W.B.: I want to mention another issue before we get to the coal. The University of Kentucky owns a forest called Robinson Forest. For many years that forest has been unlogged. And very careful records have been kept about water quality and so on. Recently, the university decided that the forest had to produce an income and they contrived of an experiment that required logging part of it. A number of years ago they sold the coal rights on part of it and strip mined it. [But] logging is going on all over this state. They can do a logging experiment without resorting to logging this forest if they wanted to.
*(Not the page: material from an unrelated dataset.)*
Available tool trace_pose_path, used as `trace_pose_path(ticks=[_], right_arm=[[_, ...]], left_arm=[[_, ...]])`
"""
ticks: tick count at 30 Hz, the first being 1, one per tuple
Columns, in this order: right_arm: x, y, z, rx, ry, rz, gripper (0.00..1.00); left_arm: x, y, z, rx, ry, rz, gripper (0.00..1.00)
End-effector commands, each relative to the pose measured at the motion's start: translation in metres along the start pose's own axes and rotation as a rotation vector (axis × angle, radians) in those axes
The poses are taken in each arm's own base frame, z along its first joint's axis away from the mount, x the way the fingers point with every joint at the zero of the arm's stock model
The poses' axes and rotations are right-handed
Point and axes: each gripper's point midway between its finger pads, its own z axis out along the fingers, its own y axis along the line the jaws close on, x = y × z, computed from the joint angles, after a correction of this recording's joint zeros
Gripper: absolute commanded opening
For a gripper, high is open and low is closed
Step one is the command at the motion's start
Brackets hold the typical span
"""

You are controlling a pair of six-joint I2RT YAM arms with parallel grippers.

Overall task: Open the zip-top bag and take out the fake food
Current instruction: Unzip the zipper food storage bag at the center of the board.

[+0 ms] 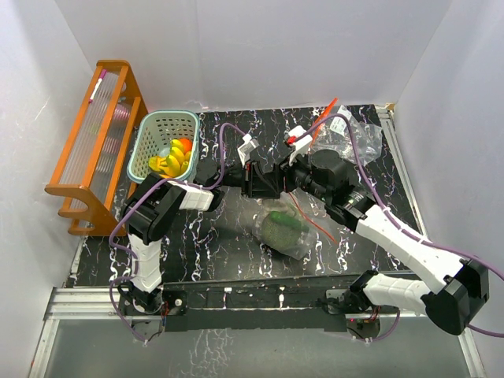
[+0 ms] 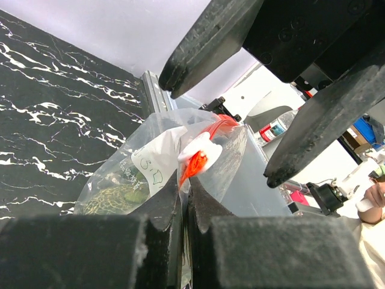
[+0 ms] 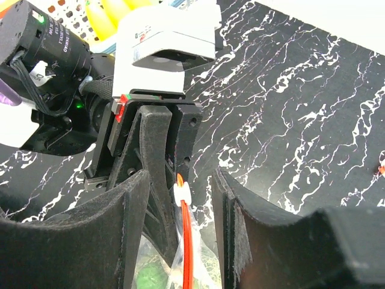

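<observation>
The zip-top bag [image 1: 287, 233] sat around the middle of the bench [image 1: 378, 205], just in front of the two arm bases, with its top edge drawn up toward the far side where the two tools met. Whether its bottom rested on the bench could not be told. Inside it, low down, lay a piece of green fake food [image 1: 280, 225] with a bumpy skin, seen through the clear plastic beside a white printed label. Along the top edge ran a red zip strip [image 3: 188, 244] carrying a white slider [image 3: 179, 194].

The left tool [image 2: 185, 194] was clamped tight on the bag's top edge, its two fingers pressed together with the plastic pinched between them just below the slider. The right tool [image 3: 181, 178] faced it from the right with its jaws partly spread, one finger on each side of the slider and strip. A gap showed on both sides, so neither pad was seen touching.

More of the fake food lay well apart from the bag at the far left: a yellow banana bunch [image 1: 168, 164] and an orange [image 1: 184, 146] sat together in a teal basket [image 1: 169, 115]. Just left of the basket stood an orange wooden rack [image 1: 79, 189] against the left wall. At the far right of the bench, beyond the right arm, lay a second clear bag [image 1: 358, 135], crumpled, with a red strip of its own sticking up at its left end.
</observation>
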Motion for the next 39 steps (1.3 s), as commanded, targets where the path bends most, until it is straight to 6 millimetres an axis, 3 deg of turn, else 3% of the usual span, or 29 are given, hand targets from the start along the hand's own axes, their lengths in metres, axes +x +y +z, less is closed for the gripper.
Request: trace_pose_path(ticks=[1,9,17,26,32,39], right_arm=[[-0.016,0.004,0.001,-0.016,-0.054,-0.003,0.47],[-0.002,0.012,0.007,-0.065,-0.023,0.019,0.36],[0.004,0.005,0.003,-0.024,-0.019,0.020,0.31],[0.000,0.001,-0.002,0.002,-0.031,0.021,0.09],[0.003,-0.002,-0.006,0.019,-0.031,0.021,0.08],[0.015,-0.002,-0.007,0.016,-0.003,0.021,0.08]], left_arm=[[-0.016,-0.025,0.001,0.072,-0.041,0.216,0.00],[-0.019,-0.031,0.002,0.079,-0.042,0.229,0.00],[-0.018,-0.031,0.001,0.075,-0.043,0.227,0.00],[-0.022,-0.032,0.002,0.079,-0.048,0.234,0.00],[-0.029,-0.036,0.002,0.077,-0.068,0.252,0.00],[-0.056,-0.043,-0.006,0.060,-0.122,0.289,0.00]])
They dealt very poorly with those who opposed the project and wanted to talk to them about it. I was a member of the opposition. Then the issue of the Wildcat Coal Lodge came up. I have been an opponent, in my writing and in other ways, of surface mining. … The university has never taken a stand on the issue, … but when they accepted a $7 million gift from the coal industry and named their dormitory the Wildcat Coal Lodge, that meant that they had explicitly come out as an ally of the coal industry. That meant I can’t be an ally of the university anymore, obviously …
This is a heartbreaking thing for me. The university is an alma mater. I have two degrees from the University of Kentucky. I taught there. They have honored me. I have friends there; I have friends that are currently teaching there. And so this is a break that feels to me like a family disruption.